Leetcode SQL

MySQL vs PostgreSQL for Problem Solving

MySQL is better to write queries without lookin up stuff.

Reasons:

-- division in postgres is always integral, in mysql its float by default; it messes up with averages a lot
SELECT 2/5       -- Postgres = 0, MySQL = 0.4
-- need to cast any one operand with postgres
SELECT 2/5::numeric -- Postgres = 0.4


-- IF(expr, t_val, f_val) is not available in Postgres, need to use case expression
IF(transaction_state = 'approved', 1, 0)  -- MySQL
CASE transaction_state WHEN 'approved' THEN 1 ELSE 0 END  -- Postgres


-- MySQL allows columns that are not part of GROUP BY clause to be part of SELECT clause
SELECT c1, c2, c3, c4 FROM table GROUP BY c2   -- invalid in most SQL flavors, valid in MySQL  

Reference

This comparison is strictly from the POV of the ease of problem solving (writing queries) and doesn’t apply to real-world use cases in any way.

Handling NULL

Always use IS or IS NOT with NULL, don’t use = NULL since its incorrect SQL and will always be unequal (false) even with NULL.

Working with NULL:

IFNULL(expr,ย alt_val)
COALESCE(val1, val2, ... valN)

-- if order_id is null, it replaces it with 0 before comparing
-- it works by returning the first non-null value form the list
WHERE COALESCE(order_id, 0) = 0

In Postgres, double-quotes "" are used to represent identifier names such as column, relation, etc. To represent string type use single-quotes ''.

Methods and Data

LENGTH(str) > 0

-- date types can be subtracted
-- if date2 is yesterday and date1 is today then
date1 - date2 = 1

-- Postgres type cast
data_val::numeric

Joining

Every type of JOIN is a cross-product (aka Cartesian Product) that yields m * n rows, on it the filter is applied using the ON clause.

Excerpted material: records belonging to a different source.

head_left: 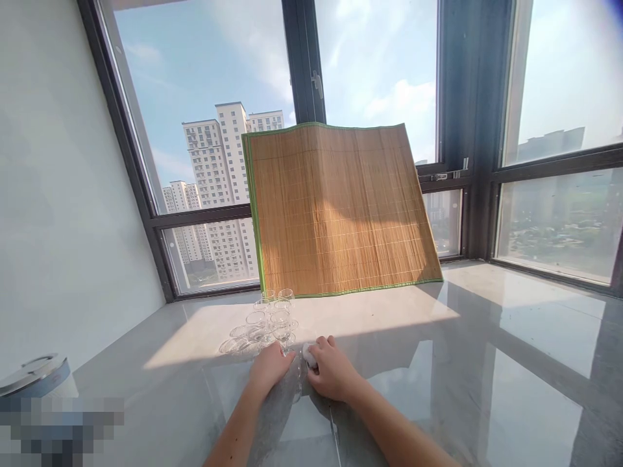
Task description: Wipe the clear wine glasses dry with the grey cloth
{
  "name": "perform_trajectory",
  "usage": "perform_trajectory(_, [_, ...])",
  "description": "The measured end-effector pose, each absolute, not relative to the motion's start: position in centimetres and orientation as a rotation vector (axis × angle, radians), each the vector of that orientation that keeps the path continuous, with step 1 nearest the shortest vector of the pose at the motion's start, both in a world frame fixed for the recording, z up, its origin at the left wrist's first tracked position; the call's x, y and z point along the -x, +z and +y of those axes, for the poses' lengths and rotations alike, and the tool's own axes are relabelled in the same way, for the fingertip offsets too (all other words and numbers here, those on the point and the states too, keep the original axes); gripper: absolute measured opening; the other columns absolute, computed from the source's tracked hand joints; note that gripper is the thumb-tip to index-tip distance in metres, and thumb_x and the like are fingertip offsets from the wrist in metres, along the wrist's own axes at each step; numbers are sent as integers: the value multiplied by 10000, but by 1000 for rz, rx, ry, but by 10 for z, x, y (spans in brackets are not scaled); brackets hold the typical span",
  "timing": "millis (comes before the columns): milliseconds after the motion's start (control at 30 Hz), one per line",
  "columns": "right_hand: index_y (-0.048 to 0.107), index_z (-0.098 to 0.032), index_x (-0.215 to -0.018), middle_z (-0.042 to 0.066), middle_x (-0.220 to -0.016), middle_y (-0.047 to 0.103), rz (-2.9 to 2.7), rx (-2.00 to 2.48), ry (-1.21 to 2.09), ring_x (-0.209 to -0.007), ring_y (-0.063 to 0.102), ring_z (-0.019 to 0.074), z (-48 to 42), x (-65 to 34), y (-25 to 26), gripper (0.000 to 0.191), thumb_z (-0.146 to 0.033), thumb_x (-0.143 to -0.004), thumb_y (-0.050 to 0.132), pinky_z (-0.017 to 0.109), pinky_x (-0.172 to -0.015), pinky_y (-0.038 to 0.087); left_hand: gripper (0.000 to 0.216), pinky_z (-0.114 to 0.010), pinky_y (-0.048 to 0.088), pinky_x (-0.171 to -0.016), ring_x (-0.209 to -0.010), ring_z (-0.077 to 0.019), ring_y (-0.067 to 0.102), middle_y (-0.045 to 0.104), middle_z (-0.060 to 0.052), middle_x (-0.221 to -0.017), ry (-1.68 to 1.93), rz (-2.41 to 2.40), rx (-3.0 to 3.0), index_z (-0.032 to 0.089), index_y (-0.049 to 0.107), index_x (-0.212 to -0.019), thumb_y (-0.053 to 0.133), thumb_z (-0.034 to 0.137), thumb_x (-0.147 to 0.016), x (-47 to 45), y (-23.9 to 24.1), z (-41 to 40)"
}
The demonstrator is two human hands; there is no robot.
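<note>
My left hand (270,367) is closed, its fingertips at a clear glass (298,379) between my two hands. The glass is faint against the grey surface, and its full shape is hard to make out. My right hand (335,371) is closed around a small white wad (308,355), mostly covered by the fingers; whether it is cloth or paper I cannot tell. The wad is right beside the glass. Just beyond my left hand, several clear drinking glasses (280,318) stand close together, rims up, casting shadows to the left.
A bamboo mat (341,214) with green edging leans against the window behind the glasses. The glossy grey tiled ledge (413,395) reflects the windows. A white and blue lidded container (43,376) stands at the lower left by the white wall (58,181).
</note>
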State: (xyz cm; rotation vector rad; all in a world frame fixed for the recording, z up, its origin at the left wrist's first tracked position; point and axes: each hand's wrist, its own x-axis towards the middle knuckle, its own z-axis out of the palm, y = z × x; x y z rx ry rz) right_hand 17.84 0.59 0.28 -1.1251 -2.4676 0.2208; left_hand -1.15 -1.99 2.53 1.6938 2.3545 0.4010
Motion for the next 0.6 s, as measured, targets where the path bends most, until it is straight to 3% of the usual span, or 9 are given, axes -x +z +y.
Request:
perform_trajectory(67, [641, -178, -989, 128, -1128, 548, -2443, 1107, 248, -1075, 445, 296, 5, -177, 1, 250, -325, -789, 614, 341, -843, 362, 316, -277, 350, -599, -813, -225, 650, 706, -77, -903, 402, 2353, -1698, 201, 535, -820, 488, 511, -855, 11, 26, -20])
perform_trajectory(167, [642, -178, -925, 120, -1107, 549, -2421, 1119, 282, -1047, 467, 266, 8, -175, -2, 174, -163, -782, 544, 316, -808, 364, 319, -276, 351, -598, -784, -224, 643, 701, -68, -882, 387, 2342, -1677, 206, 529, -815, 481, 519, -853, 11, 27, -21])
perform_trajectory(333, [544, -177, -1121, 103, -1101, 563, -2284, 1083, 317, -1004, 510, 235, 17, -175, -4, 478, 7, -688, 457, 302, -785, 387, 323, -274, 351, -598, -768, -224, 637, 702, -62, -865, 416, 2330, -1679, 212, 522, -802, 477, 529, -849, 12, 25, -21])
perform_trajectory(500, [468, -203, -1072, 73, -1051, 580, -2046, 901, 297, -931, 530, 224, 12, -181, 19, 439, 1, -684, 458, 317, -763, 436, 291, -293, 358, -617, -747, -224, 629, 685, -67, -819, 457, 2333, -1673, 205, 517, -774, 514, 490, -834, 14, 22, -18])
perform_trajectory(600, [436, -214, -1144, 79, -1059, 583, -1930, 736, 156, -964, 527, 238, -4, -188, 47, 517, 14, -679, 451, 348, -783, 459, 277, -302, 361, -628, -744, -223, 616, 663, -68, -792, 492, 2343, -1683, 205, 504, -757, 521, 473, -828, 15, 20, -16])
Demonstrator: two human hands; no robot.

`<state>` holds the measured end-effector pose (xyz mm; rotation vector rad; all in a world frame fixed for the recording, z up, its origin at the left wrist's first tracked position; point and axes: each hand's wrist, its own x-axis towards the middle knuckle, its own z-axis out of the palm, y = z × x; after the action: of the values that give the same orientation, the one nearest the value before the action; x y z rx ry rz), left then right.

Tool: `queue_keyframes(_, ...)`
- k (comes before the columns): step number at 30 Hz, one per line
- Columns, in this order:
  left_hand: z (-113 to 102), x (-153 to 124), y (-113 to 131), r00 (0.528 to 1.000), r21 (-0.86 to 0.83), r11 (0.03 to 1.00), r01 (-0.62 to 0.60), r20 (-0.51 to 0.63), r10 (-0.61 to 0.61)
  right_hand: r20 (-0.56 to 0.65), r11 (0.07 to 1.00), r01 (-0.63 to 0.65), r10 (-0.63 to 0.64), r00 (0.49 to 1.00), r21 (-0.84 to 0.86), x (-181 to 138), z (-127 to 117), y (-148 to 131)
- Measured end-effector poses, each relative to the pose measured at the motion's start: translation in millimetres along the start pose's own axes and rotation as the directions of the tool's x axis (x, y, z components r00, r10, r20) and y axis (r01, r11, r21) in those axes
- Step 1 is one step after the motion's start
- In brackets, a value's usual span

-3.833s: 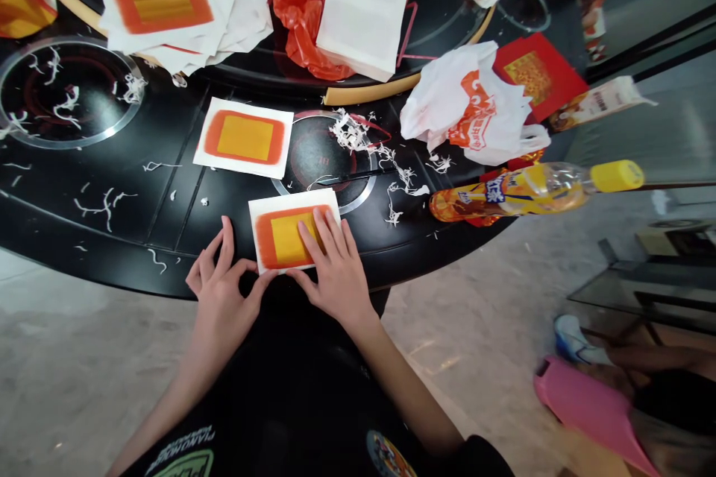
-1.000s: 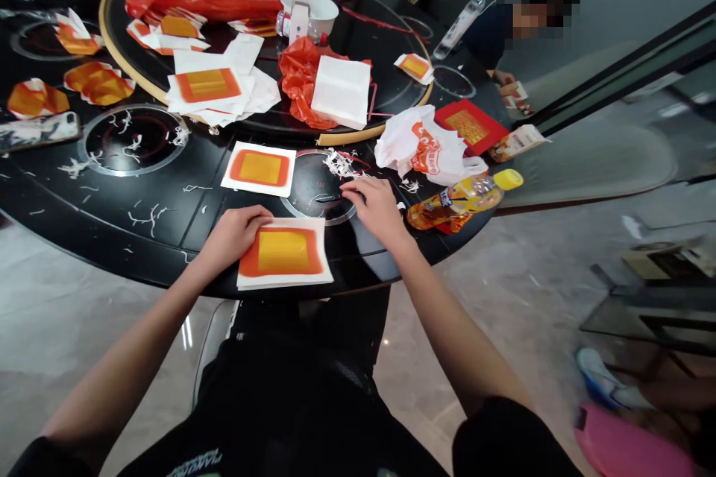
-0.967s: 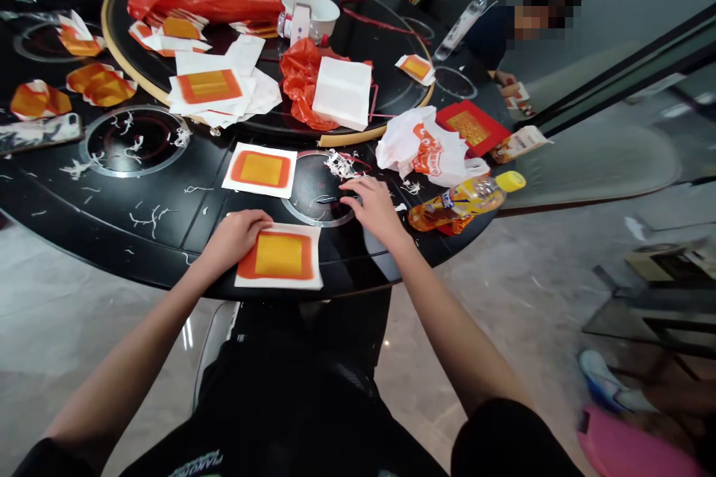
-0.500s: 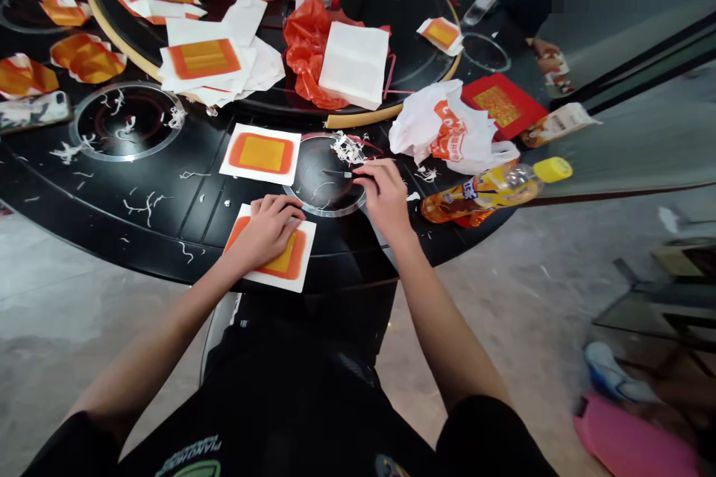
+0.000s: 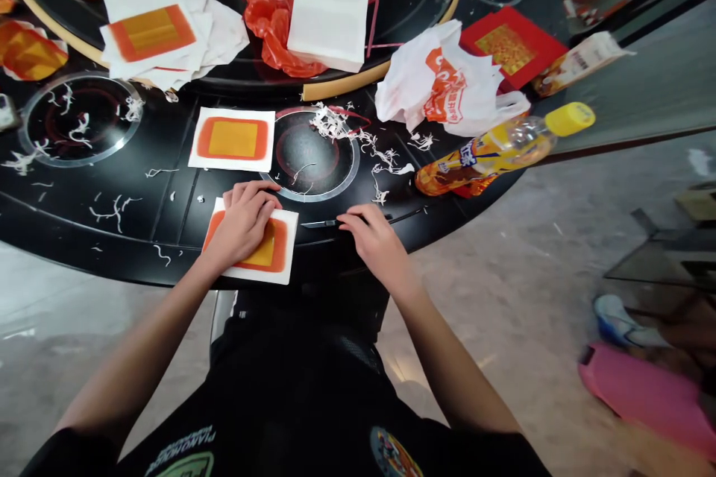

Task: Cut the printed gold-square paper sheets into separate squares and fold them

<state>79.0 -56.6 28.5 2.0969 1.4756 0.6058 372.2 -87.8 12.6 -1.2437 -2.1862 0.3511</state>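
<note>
One orange-drink bottle (image 5: 481,158) near right hand (image 5: 376,242)

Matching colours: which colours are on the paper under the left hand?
The paper under the left hand: white margin, orange band, yellow centre; head view.

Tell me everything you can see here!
table: one, black, under everything
paper squares: five, white with orange and yellow, on the table
napkin stack: one, white, on the table
plastic bags: two, one red, one white and orange, on the table
bottle: one, orange with yellow cap, table edge
shavings: many, white, scattered on the table
knife: one, dark, on the table
left hand: one, on a paper square
right hand: one, beside the knife
</note>
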Motion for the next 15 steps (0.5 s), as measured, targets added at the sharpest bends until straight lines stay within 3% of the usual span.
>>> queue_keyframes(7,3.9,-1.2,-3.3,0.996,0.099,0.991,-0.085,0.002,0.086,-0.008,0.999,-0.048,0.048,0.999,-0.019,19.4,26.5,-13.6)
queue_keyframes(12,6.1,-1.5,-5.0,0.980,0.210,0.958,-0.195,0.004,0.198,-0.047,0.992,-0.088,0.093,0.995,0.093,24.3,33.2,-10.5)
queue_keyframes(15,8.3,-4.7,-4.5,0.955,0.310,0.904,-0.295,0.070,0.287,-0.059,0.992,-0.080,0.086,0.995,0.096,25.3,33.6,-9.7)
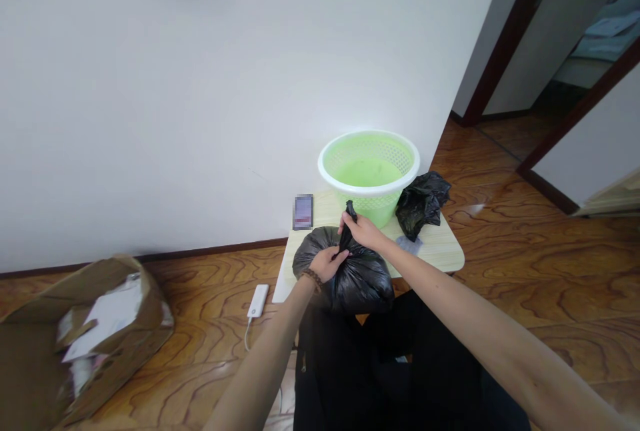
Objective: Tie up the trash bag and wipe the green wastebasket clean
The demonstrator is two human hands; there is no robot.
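Note:
A full black plastic bag [364,282] rests at the front of a small light-wood table [445,248], close against my legs. Its top is gathered into a twisted neck that stands up. My right hand [364,231] grips the upper part of this neck, with the tip poking out above the fingers. Lower down, my left hand [327,263] pinches the base of the neck where it meets the bulging body. A beaded bracelet circles my left wrist. What is inside the bag is hidden.
Behind the bag stands a green basket [370,134] with a white rim. A crumpled black bag [425,201] lies to its right, a phone [303,211] to its left. On the floor are a white power bank [259,300] with a cable and an open cardboard box [125,344] holding papers.

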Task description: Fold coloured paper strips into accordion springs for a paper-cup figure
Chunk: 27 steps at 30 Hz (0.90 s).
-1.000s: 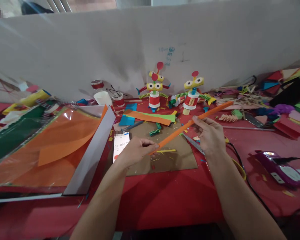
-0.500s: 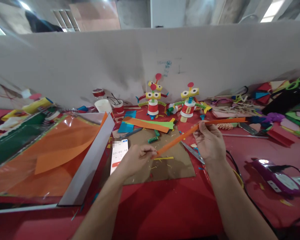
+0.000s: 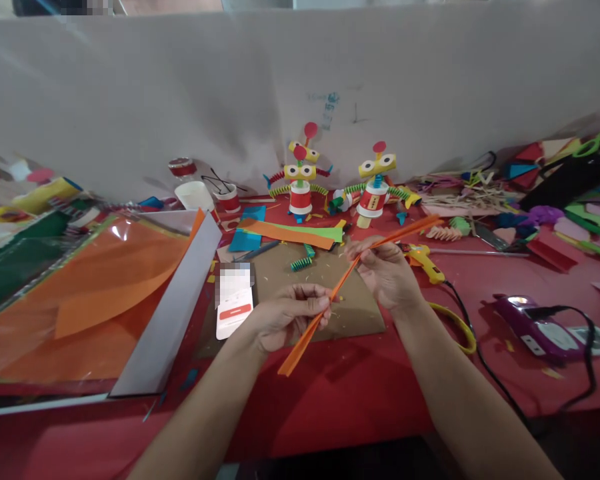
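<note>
Head view, the only one.

Your left hand: closed on the orange paper strip, thumb and fingers pinching it near its lower part; the short end of the strip sticks out below the hand, over the red surface.

Your right hand: also closed on the same strip, farther up, fingertips pinched at the point where it bends. From there the strip runs on up and to the right, its free end in the air above the yellow glue gun.

The strip: held clear of the surface between your two hands, slanting from lower left to upper right, above the brown cardboard sheet.

Around your hands:
- A phone lies just left of your left hand, partly on the cardboard.
- A small green paper spring sits on the cardboard's far part.
- Flat orange and green paper pieces lie beyond the cardboard.
- Two paper-cup robot figures stand upright near the white partition, side by side.
- A white paper cup stands left of the figures.
- A large orange sheet in clear wrap lies at the far left, a grey-white strip of card along its right edge.
- A purple device with a black cord lies at the right, well apart from your right hand.
- Mixed coloured scraps are heaped at the far right.
</note>
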### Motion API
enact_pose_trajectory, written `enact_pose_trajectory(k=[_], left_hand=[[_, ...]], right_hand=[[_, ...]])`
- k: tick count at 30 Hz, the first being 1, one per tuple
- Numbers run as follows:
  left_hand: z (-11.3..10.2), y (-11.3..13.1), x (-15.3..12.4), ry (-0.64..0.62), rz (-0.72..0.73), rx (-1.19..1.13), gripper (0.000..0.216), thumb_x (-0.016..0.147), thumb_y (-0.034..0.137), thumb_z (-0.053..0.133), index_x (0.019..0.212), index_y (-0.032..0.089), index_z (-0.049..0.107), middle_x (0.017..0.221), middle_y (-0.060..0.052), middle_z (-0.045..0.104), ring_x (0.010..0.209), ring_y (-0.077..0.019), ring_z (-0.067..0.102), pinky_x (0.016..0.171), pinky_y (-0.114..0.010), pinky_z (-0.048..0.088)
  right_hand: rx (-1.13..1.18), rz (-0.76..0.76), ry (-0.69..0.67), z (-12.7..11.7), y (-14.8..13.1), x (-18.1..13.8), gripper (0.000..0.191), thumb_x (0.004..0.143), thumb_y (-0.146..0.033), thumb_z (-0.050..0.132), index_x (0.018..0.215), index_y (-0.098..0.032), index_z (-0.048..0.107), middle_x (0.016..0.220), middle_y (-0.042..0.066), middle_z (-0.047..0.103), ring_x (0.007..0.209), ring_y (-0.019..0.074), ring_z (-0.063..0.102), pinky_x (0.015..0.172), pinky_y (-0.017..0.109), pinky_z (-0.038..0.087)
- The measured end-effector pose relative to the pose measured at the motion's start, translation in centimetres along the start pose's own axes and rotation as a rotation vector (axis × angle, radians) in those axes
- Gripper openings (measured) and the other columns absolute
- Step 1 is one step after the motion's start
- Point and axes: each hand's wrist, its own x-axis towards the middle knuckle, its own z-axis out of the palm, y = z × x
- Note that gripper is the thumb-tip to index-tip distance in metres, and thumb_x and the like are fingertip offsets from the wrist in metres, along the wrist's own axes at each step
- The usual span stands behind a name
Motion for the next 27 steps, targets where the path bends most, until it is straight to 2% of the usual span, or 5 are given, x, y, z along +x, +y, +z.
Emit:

  • it is restricted to write joins without predicate except cross-join: writing any join without a predicate will output cross-product (even inner join where there is nothing common between two tables and you’d expect zero rows but that is not the case (db-fiddle)
  • by default, just writing JOIN is equivalent to INNER JOIN (specify predicate in both; because of above point)
  • CROSS JOIN needs no predicate; provided to explicitly specify cross-product
  • outer joins are LEFT JOIN, RIGHT JOIN, FULL JOIN (OUTER keyword is optional)

NATURAL JOIN is a special case where a column name is common between two tables and SQL engine can implicitly use it to perform inner join based on its equality (equi-join) between two tables. No predicate is required here (obv) and the result set has only one copy of the common column (SELECT * FROM ... JOIN ... will yield only one copy of the common column). We can have NATURAL LEFT JOIN and others too.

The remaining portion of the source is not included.